*WORK ORDER*: Go through the entries below and pick out every line with "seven".

[Records drawn from a dataset]
--- START ---

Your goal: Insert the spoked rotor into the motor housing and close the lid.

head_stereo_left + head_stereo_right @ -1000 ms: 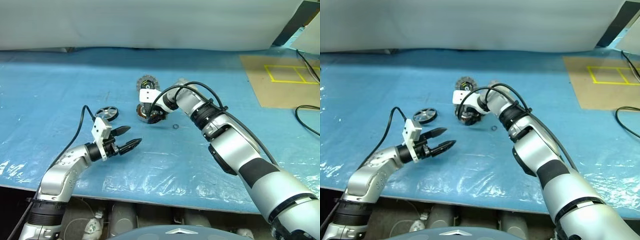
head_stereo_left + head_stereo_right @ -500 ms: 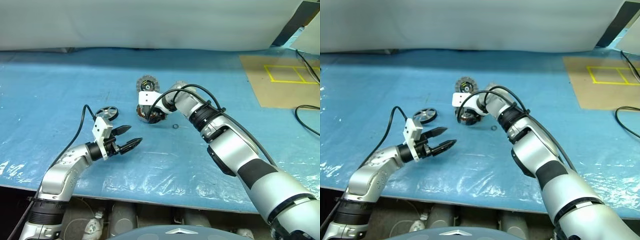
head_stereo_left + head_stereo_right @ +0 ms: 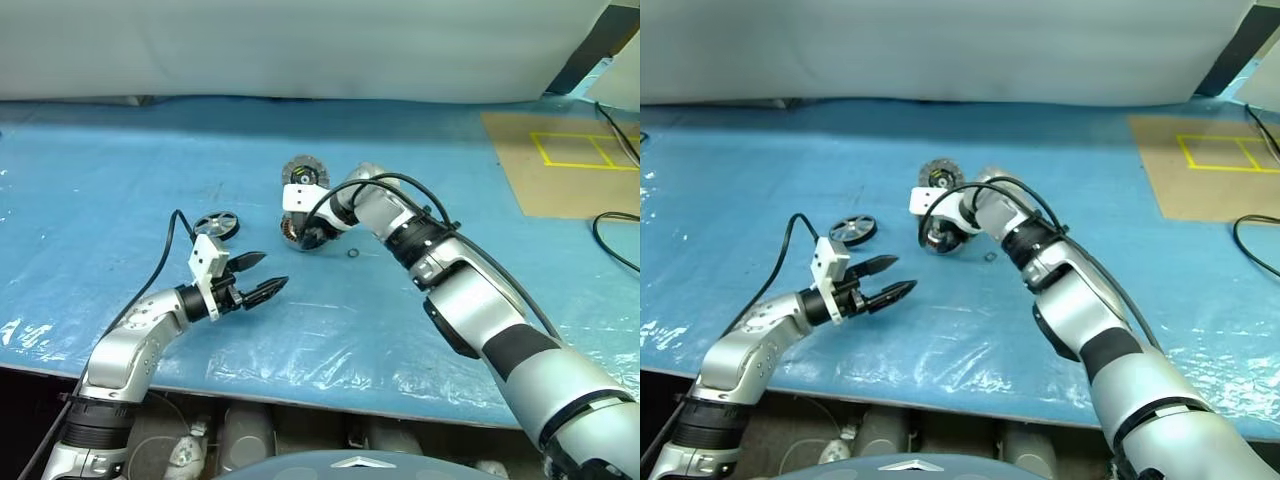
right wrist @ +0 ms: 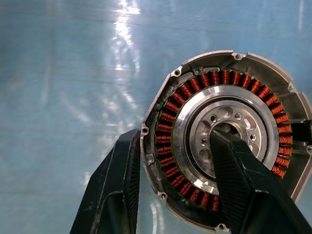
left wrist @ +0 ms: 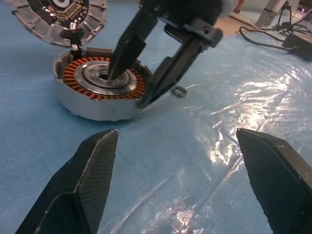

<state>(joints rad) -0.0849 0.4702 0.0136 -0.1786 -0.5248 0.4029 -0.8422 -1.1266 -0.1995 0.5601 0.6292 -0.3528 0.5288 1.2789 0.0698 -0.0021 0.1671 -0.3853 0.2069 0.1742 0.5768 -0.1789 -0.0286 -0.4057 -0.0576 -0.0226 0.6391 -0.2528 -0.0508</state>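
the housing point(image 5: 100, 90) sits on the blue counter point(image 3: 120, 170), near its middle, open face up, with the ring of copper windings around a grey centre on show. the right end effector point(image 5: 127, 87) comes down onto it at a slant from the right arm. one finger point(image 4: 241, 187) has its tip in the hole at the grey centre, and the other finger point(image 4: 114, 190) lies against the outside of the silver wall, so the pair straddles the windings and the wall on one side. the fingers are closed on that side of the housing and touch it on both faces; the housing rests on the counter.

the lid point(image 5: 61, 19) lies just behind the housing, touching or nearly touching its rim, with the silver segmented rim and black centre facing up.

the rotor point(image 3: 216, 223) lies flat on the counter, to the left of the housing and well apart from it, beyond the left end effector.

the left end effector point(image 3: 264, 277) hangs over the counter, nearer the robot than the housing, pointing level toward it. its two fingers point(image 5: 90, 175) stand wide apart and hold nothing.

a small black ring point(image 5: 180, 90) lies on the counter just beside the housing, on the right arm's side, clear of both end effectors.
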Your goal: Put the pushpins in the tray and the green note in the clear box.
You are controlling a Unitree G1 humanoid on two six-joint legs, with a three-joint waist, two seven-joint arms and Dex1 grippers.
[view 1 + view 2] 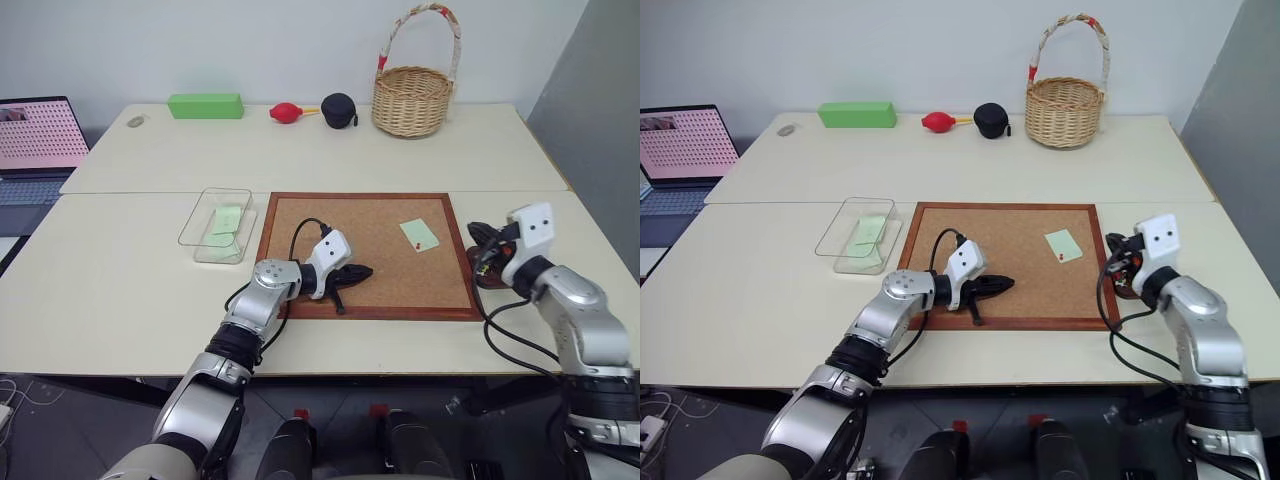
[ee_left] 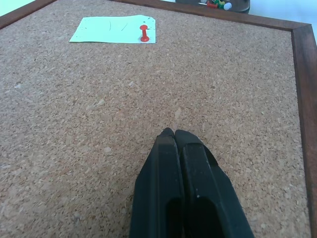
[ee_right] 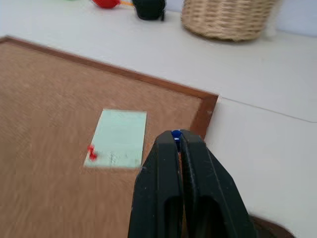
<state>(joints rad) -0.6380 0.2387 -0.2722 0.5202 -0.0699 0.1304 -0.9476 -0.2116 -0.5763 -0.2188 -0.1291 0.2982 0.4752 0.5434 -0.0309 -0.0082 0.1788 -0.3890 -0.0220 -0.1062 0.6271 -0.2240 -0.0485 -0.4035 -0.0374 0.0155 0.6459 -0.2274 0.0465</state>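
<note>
A pale green note (image 1: 419,235) lies on the corkboard (image 1: 300,215), pinned by a red pushpin (image 2: 144,35). A second green note (image 1: 226,220) lies inside the clear box (image 1: 200,240), left of the board. My left gripper (image 1: 357,272) rests shut and empty on the cork, well short of the pinned note. My right gripper (image 3: 176,135) hovers by the board's right edge, shut on a blue-headed pushpin (image 3: 175,133). The dark tray (image 2: 237,7) sits just off that edge, partly hidden under my right gripper (image 1: 478,240).
At the table's far side stand a wicker basket (image 1: 411,98), a black pouch (image 1: 339,110), a red bulb (image 1: 286,112) and a bright green block (image 1: 206,105). A laptop (image 1: 35,140) sits at the far left.
</note>
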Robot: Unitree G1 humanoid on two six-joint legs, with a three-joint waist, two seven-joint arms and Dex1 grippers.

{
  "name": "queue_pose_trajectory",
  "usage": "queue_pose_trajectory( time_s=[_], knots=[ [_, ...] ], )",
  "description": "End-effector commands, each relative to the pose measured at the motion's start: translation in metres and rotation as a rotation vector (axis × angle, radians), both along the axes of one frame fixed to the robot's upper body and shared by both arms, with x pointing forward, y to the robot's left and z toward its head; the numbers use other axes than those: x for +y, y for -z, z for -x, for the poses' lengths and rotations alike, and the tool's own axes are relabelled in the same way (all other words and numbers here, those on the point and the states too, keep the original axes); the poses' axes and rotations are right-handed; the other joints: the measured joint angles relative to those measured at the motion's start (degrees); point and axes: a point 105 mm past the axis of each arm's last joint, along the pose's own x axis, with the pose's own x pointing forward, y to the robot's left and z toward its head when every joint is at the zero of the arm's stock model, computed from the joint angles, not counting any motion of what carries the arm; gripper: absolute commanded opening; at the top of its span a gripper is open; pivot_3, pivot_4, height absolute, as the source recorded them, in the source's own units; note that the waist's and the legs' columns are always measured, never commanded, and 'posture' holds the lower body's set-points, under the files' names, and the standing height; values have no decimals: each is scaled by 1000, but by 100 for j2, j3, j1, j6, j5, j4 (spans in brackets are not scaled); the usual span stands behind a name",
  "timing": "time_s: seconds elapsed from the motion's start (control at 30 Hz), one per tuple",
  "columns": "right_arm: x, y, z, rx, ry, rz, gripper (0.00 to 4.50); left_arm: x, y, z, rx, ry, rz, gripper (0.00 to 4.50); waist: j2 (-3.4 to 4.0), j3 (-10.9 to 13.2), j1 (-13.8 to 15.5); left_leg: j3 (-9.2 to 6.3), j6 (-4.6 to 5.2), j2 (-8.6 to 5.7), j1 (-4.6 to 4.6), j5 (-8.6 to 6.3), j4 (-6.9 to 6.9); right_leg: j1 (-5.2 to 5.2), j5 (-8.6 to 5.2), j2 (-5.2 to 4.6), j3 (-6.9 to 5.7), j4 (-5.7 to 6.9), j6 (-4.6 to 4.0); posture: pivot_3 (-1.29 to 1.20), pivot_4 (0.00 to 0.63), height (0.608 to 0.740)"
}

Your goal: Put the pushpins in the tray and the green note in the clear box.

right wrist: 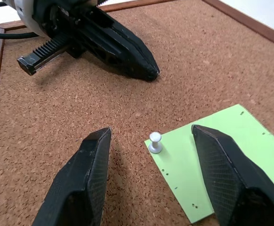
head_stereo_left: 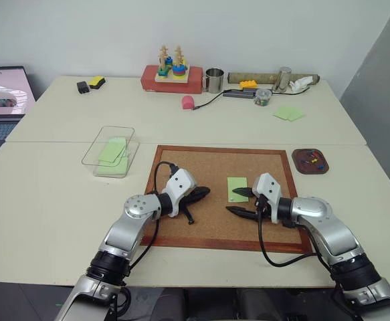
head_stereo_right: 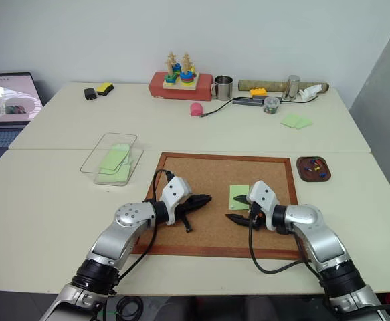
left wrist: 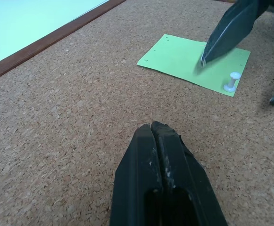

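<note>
Your clear box (head_stereo_left: 108, 144) holds green papers; the tray (head_stereo_left: 310, 161) holds pushpins (head_stereo_left: 310, 159), too tiny to count. Left fingers (left wrist: 152, 134) are clenched on nothing; right fingers (right wrist: 92, 155) are spread around a white pin (right wrist: 154, 141) in the green note (right wrist: 230, 155).

Both arms have silver-grey metal shells with round joint housings and black ribbed cuffs near the elbows. Each wrist carries a white block, and a black cable loops from it back along the forearm. The left gripper (head_stereo_left: 201, 192) and right gripper (head_stereo_left: 240, 200) have tapered black fingers, scuffed pale at the tips, with a toothed rack bar.

Cork board (head_stereo_left: 201, 174), laptop (head_stereo_left: 1, 100), metal mug (head_stereo_left: 214, 80).
</note>
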Motion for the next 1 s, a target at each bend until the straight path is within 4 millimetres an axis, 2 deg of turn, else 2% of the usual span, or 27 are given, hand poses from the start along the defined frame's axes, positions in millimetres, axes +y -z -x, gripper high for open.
queue_pose_trajectory(
  time_s=[0.03, 0.37, 0.53, 0.8, 1.0],
  knots=[
    [2, -8, -2, -45, -10, -23, 2049, 4, 31, 12, 104, -3, -64, 0, 0, 0, 0, 0, 0, 0, 0, 0, 0, 0, 0, 0, 0, 0, 0, 0, 150, 740],
    [3, -7, 0, -48, -19, -25, 45, 4, 31, 11, 105, -1, -66, 0, 0, 0, -2, 0, 0, 0, 0, 0, -1, 0, 0, 0, -1, 0, -1, 0, 150, 740],
    [6, -13, 1, -79, -40, -25, 45, 4, 31, 11, 105, -2, -66, 0, 0, 0, -2, -1, 0, 0, 0, 0, -1, 0, 0, 0, -1, 0, -1, 0, 150, 740],
    [15, -42, 10, -194, -122, -31, 45, 3, 31, 11, 107, -3, -64, 0, 0, 0, -1, -1, 0, 0, -7, 0, -1, -7, 1, 0, -1, -1, -2, 0, 150, 740],
    [14, -55, 16, -242, -156, -5, 45, 1, 28, 10, 101, -8, -45, 0, -1, 0, 1, -3, 0, 0, -4, 0, -1, -3, -4, 0, -3, 0, 6, 0, 150, 740]
  ],
)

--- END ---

*EXERCISE ANSWER*:
You are controlling a Unitree G1 humanoid on two six-joint legs, with a three-joint waist, two seven-joint arms and Dex1 grippers.
Robot: Unitree G1 humanoid on two six-joint legs, with a three-joint waist, two seven-joint arms and Dex1 grippers.

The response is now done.